→ THE PROBLEM: Of all the entries below, retype only the lines from the one with "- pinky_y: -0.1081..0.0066" through the one with "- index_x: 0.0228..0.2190", exactly as they appear.

##### SUPPLIED MATERIAL

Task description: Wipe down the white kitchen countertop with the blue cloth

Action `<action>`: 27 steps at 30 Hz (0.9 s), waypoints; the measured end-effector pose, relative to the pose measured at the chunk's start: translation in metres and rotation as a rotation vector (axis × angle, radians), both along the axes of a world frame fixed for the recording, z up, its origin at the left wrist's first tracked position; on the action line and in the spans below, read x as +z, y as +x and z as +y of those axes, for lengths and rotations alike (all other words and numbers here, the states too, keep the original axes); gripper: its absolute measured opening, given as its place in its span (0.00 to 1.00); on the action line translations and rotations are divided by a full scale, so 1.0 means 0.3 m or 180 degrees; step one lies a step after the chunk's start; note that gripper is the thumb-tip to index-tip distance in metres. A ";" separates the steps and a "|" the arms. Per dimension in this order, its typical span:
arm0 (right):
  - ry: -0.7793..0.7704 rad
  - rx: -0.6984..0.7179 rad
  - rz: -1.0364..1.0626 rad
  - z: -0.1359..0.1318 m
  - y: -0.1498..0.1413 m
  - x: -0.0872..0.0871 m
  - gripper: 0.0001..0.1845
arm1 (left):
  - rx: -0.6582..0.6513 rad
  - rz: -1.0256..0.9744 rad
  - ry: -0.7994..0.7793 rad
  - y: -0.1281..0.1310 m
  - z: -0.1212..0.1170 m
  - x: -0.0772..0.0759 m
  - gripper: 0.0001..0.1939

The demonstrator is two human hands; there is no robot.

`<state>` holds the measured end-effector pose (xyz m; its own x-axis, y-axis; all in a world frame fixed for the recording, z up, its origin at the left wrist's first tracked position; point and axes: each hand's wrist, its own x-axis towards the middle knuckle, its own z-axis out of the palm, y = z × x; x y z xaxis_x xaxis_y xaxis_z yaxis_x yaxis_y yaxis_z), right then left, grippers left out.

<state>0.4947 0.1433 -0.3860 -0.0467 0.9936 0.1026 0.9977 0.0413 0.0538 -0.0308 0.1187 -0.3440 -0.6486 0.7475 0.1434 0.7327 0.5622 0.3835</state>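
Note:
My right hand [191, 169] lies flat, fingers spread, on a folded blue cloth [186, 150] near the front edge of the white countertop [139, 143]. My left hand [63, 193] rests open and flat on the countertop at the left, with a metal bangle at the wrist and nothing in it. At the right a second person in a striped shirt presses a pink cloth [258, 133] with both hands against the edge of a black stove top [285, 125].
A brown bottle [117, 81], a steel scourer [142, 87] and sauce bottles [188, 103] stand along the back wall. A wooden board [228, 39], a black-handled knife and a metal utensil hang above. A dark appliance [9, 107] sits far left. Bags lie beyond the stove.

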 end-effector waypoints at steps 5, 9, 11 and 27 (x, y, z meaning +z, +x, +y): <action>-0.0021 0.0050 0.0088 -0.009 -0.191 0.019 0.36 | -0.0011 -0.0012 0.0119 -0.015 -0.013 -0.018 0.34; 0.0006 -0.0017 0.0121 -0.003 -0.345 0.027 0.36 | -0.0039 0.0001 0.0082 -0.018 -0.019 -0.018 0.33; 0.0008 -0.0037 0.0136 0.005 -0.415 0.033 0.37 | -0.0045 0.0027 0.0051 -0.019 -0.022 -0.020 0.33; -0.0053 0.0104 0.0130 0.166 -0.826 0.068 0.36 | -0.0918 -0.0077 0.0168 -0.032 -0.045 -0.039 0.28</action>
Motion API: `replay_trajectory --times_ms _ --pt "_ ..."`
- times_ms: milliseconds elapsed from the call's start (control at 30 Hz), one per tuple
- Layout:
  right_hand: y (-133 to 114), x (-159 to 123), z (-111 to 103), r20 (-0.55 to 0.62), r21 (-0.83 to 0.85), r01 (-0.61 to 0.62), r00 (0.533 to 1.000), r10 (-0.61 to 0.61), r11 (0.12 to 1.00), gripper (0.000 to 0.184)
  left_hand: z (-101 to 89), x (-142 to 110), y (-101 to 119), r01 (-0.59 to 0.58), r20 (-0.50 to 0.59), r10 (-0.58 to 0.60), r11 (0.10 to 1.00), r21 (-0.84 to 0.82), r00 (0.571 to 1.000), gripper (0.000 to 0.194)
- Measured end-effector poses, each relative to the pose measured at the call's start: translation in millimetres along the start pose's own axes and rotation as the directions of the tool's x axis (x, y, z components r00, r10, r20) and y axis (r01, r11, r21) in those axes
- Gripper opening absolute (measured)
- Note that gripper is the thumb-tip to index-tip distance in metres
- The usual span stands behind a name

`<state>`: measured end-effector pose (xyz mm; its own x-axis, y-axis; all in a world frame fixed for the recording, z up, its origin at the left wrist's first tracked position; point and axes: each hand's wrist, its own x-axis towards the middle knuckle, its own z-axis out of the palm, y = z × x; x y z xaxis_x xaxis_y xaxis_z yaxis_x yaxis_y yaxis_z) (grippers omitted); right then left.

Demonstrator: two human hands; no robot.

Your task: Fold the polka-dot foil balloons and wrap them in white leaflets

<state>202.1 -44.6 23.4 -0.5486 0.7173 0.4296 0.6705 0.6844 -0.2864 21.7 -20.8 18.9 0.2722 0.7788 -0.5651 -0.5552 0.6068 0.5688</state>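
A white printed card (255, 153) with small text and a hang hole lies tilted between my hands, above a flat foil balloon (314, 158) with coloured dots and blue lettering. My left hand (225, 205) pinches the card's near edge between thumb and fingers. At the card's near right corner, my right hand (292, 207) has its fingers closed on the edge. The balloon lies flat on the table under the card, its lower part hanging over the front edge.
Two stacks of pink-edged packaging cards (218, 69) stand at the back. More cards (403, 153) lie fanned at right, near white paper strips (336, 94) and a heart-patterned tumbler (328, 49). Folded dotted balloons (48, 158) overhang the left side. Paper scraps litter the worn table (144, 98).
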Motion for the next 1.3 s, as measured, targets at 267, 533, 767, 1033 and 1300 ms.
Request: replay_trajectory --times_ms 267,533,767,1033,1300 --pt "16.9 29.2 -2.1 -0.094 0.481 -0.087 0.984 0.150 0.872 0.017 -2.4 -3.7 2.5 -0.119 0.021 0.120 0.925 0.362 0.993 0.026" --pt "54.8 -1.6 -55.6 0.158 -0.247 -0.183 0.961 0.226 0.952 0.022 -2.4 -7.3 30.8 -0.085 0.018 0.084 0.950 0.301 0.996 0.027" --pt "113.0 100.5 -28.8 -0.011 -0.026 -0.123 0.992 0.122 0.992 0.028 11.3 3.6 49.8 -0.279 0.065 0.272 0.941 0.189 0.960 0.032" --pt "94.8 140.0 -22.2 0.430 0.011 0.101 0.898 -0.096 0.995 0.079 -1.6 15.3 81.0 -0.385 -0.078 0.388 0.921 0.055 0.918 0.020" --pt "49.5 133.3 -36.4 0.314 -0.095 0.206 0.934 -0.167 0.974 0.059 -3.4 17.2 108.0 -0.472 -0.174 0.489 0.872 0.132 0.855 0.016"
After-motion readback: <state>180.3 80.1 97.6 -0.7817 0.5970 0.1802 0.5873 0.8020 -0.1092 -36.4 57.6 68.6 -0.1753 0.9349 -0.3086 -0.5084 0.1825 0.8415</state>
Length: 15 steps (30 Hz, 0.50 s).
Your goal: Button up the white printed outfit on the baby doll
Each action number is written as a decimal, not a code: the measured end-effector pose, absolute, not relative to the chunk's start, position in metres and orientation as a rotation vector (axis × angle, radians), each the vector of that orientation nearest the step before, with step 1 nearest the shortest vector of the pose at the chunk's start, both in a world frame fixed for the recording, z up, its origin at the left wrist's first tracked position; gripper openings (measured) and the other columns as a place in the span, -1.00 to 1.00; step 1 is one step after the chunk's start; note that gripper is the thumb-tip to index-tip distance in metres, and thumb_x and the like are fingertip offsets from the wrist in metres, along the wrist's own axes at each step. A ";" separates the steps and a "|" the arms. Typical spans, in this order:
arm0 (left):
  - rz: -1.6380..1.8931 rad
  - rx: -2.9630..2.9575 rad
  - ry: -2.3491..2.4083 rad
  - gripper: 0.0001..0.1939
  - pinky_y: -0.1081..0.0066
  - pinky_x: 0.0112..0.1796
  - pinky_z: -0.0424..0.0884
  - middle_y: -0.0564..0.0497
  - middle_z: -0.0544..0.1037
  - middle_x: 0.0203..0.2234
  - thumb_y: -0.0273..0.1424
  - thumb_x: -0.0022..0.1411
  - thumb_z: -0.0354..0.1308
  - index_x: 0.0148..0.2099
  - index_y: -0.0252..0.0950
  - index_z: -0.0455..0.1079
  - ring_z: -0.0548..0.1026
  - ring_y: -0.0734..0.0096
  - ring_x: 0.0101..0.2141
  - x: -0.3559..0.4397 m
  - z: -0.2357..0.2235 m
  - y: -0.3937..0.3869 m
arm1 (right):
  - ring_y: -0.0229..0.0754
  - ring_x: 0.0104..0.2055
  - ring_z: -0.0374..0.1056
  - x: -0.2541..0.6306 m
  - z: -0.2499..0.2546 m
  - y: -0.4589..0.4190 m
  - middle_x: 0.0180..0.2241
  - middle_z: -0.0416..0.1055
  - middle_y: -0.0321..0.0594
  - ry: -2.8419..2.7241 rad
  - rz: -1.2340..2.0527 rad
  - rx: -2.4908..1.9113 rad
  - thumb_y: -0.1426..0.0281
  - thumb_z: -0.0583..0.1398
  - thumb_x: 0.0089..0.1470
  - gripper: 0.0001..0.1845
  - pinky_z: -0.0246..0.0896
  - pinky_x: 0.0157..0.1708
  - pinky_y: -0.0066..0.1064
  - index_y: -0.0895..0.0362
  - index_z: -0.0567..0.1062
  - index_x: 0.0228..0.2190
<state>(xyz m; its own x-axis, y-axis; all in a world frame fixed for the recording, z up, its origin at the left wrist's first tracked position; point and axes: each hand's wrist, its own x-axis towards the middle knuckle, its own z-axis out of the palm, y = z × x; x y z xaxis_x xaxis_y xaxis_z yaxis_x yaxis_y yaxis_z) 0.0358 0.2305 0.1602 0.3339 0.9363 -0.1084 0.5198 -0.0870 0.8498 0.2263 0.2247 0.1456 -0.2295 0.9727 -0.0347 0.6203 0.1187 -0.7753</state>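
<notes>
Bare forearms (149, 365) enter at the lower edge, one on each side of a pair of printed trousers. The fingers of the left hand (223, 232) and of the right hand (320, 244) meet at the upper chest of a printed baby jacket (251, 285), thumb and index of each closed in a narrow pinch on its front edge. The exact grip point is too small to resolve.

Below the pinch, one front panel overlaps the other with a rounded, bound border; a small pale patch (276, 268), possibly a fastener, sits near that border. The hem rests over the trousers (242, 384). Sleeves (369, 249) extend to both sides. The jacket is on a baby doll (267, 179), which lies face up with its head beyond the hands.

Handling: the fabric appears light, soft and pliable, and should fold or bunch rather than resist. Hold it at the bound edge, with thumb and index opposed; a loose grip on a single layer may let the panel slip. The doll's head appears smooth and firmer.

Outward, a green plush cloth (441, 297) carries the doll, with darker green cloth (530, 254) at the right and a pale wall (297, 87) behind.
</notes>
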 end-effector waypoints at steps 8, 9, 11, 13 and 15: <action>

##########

→ SOLUTION FOR THIS EXERCISE:
  - pinky_y: -0.1081..0.0066
  - pinky_x: 0.0112..0.1796
  - pinky_z: -0.0424..0.0884
  - middle_y: -0.0564..0.0497
  - middle_z: -0.0544..0.1037
  - middle_x: 0.0203..0.2234
  - thumb_y: -0.0273..0.1424
  - thumb_x: -0.0022..0.1411
  - thumb_z: -0.0354..0.1308
  - index_x: 0.0148..0.2099
  - index_y: -0.0252..0.0950
  - index_z: -0.0455..0.1079
  - ring_z: -0.0548..0.1026
  - ring_y: -0.0734..0.0096
  - ring_x: 0.0101..0.2141
  - x: -0.3559..0.4397 m
  - z: -0.2357..0.2235 m
  - y: -0.3937..0.3869 m
arm1 (right):
  - ring_y: -0.0229..0.0754
  - ring_x: 0.0104..0.2055
  - ring_z: -0.0374..0.1056
  - x: -0.2541..0.6306 m
  - z: -0.2499..0.2546 m
  - y: -0.4589..0.4190 m
  - middle_x: 0.0180..0.2241
  - middle_z: -0.0416..0.1055
  - middle_y: -0.0321..0.0594
  - ry: -2.8419..2.7241 rad
  - rz: -1.2340..2.0527 rad
  - rx: -2.4908..1.9113 rad
  - thumb_y: -0.1426..0.0281
  - thumb_z: -0.0583..0.1398
  - thumb_x: 0.0089..0.1470
  - gripper: 0.0001..0.1845
  - pinky_z: -0.0246..0.0896
  - pinky_x: 0.0157..0.1708
  - pinky_y: -0.0066..0.1064
  - index_y: -0.0895..0.0362
  - index_z: -0.0567..0.1062
  - index_x: 0.0228..0.2190

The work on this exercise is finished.